Introducing filighting and the future of DFIR tools

Filighting (FIle highLIGHTING) is a proof of concept idea that I implemented in perl as a naive clustering and data reduction algorithm modeled on the way software is built on Windows platform.

TL;DR; The algo is as follows:

  • enumerate all the files in a directory
  • read all the files one by one and try to see if any of them contain actual references to other files
  • cross-reference these
  • profit

Yup. It’s that simple.

How Windows Software is built?

Windows software can be built in many ways, using various programming languages, platforms and frameworks.
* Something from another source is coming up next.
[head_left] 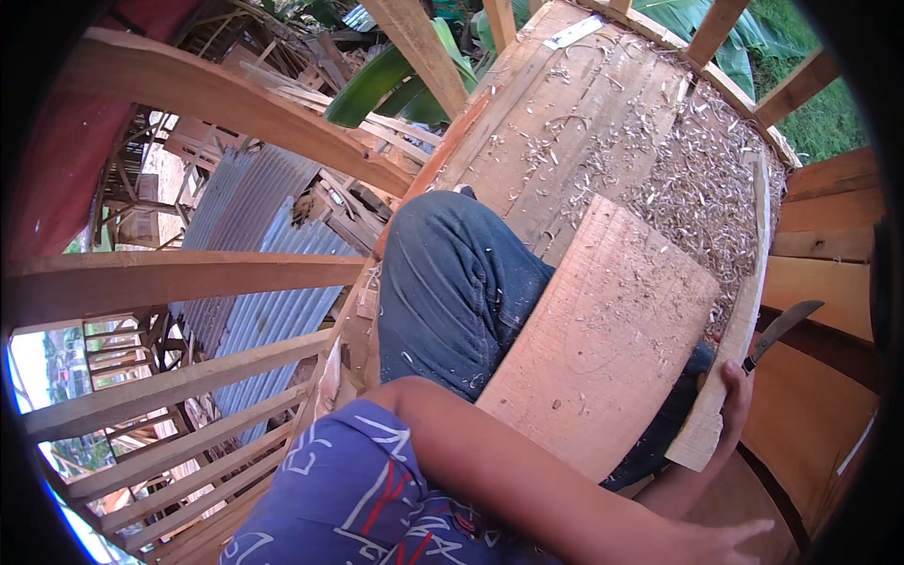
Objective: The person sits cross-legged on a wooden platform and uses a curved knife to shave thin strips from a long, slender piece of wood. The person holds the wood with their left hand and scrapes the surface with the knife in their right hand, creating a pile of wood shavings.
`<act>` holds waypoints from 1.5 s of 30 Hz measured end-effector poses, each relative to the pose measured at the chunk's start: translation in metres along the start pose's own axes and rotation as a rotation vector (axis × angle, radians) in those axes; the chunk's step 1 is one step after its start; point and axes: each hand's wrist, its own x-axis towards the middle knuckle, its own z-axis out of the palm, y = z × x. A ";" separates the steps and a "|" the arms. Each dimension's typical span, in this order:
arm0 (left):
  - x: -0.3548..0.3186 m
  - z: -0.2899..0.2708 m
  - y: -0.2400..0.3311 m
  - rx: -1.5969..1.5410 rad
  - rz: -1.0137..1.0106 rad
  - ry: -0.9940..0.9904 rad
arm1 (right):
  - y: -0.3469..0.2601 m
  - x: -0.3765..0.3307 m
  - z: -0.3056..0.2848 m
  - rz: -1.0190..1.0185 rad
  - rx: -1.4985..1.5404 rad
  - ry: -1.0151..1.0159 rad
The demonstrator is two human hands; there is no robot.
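Note:
My right hand point(733, 405) is at the right, closed around a long pale wooden strip point(702, 428) with a rough-cut lower end. A curved knife point(782, 331) projects from the same grip, its blade pointing up and right and its dark handle mostly hidden. My left arm crosses in front of my body. At the lower right edge, my left hand point(730, 543) has its fingers stretched out and nothing visible in it; part of it is cut off. A wide wooden board point(603, 330), sprinkled with shavings, lies slanted across my lap.
Curled wood shavings point(706, 160) cover much of the plank floor point(527, 141). A white strip point(574, 32) lies at the far end. Wooden rails point(188, 282) line the left, with corrugated metal sheets point(264, 264) and scrap timber beyond. Wood panels point(824, 273) stand at the right.

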 end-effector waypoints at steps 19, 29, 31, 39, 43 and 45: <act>-0.068 -0.156 -0.123 1.264 -0.770 -0.280 | 0.002 0.000 -0.013 -0.022 0.056 0.120; -0.074 -0.137 -0.083 1.029 -0.685 -0.159 | -0.009 -0.010 0.039 -0.239 -0.008 0.242; -0.071 -0.128 -0.058 0.644 -0.803 -0.076 | -0.016 -0.017 0.058 -0.253 -0.013 0.246; -0.079 -0.147 -0.003 0.469 -1.109 0.041 | -0.022 -0.025 0.126 -0.319 -0.160 0.115; -0.091 -0.157 0.015 0.494 -1.018 0.149 | -0.024 -0.034 0.122 -0.436 -0.241 -0.048; -0.098 -0.160 0.020 0.506 -0.918 0.217 | -0.026 -0.047 0.119 -0.443 -0.452 -0.035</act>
For the purpose of this post we will focus on the most typical software packages that contain a couple of components:

  • Main program file – the actual program – portable executable (.exe)
  • Additional executable files – typically libraries, but sometimes other .exe and kernel mode drivers (.exe, .dll, .sys, .ocx, etc.)
  • Localization/Language files (e.g. .lng, .mui, etc.)
  • Configuration files (.cfg, etc.)
  • Templates (.template, .theme, etc.)
  • Databases (.db, .sql, etc.)
  • Readme files, Help files (.txt, .hlp, etc.)
  • GFX files (.jpg, .png, etc.)
  • Plug-ins (.dll, etc.)
  • and whatever else that is required for the program to offer some functionality
  • + Registry entries (which I skip in this post)
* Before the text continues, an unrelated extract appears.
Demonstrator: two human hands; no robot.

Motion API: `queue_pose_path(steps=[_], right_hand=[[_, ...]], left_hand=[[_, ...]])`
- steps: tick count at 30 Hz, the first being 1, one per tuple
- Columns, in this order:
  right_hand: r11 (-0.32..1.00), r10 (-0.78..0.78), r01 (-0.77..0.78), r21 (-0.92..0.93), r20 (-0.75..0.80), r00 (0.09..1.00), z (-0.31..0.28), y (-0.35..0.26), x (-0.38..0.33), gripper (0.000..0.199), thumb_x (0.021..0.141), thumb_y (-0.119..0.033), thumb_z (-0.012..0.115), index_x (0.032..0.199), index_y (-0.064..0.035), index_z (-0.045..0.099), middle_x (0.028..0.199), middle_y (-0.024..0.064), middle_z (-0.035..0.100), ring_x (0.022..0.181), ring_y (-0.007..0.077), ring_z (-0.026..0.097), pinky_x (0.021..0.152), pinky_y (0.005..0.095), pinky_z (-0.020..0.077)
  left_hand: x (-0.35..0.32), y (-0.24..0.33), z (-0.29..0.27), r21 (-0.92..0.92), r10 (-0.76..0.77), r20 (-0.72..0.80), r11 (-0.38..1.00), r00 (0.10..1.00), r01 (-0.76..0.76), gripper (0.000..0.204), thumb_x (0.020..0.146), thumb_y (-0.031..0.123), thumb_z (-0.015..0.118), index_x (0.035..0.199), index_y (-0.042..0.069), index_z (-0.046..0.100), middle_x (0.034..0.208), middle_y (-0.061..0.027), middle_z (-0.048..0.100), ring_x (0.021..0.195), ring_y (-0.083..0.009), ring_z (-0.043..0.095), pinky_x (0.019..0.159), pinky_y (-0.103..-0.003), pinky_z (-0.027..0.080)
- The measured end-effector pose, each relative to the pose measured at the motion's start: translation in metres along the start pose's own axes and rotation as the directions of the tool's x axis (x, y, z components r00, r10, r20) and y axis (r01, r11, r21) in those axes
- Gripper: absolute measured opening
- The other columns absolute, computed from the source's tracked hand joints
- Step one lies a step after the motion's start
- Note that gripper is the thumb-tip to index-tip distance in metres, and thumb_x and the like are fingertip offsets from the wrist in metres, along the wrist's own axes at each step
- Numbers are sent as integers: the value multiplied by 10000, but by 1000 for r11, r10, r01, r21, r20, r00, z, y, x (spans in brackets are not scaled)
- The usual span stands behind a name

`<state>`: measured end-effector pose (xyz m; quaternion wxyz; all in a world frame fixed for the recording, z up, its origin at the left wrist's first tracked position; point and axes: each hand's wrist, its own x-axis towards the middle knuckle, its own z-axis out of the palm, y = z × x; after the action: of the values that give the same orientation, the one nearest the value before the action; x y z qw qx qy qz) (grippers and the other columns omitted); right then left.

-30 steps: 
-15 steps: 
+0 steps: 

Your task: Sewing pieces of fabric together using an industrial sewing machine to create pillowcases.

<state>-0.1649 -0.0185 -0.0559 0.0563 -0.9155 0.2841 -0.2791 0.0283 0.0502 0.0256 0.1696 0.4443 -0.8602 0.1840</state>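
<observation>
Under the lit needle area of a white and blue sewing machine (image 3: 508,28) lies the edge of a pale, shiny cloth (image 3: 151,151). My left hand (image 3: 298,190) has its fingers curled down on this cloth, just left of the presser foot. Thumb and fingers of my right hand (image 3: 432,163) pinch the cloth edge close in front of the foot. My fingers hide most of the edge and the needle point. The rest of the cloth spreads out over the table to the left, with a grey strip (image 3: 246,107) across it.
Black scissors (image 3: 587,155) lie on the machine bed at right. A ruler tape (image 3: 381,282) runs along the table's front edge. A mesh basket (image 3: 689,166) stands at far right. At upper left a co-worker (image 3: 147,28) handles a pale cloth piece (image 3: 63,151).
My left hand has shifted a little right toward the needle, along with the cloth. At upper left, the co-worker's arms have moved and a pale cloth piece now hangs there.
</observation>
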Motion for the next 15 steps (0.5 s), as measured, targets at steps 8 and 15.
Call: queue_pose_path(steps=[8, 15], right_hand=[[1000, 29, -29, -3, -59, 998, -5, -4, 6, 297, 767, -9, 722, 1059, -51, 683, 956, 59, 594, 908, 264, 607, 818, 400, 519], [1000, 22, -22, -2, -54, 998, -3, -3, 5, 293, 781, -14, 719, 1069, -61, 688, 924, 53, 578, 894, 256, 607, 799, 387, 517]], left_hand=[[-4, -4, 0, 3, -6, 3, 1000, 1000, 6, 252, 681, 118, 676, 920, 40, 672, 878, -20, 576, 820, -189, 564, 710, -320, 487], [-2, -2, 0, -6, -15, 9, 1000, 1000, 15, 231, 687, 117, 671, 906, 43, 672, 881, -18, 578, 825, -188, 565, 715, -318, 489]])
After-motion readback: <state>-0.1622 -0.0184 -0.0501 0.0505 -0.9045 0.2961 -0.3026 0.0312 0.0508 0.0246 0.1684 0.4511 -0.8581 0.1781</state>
Notably, there are programs that are basically a single executable – many OS programs used to be just simple .exe f.ex. Notepad.exe, or Calc.exe. In newer versions of Windows they rely on additional localization files ( .mui), or are just links to other programs f.ex. Calc.exe on Windows 10 linking to a Metro application. While the programs that are just single executables are not the focus of this post, they certainly could be highlighted as possible ‘orphans’ by the very same algorithm, or its spin-offs.

Okay, what can we do with this knowledge?

Knowing that software contains many files gives us a hint that there must be some links between them all that are somehow established during the compilation, installation, or program use phases.

  • The building process may compile hardcoded file names into the final main program file and/or its libraries, configuration files, etc..
  • The installation program drops the files in respective folders and creates configuration files, registry entries, etc.
  • The program use is the activity that user or application performs and it affects how the files are created, added, modified, etc.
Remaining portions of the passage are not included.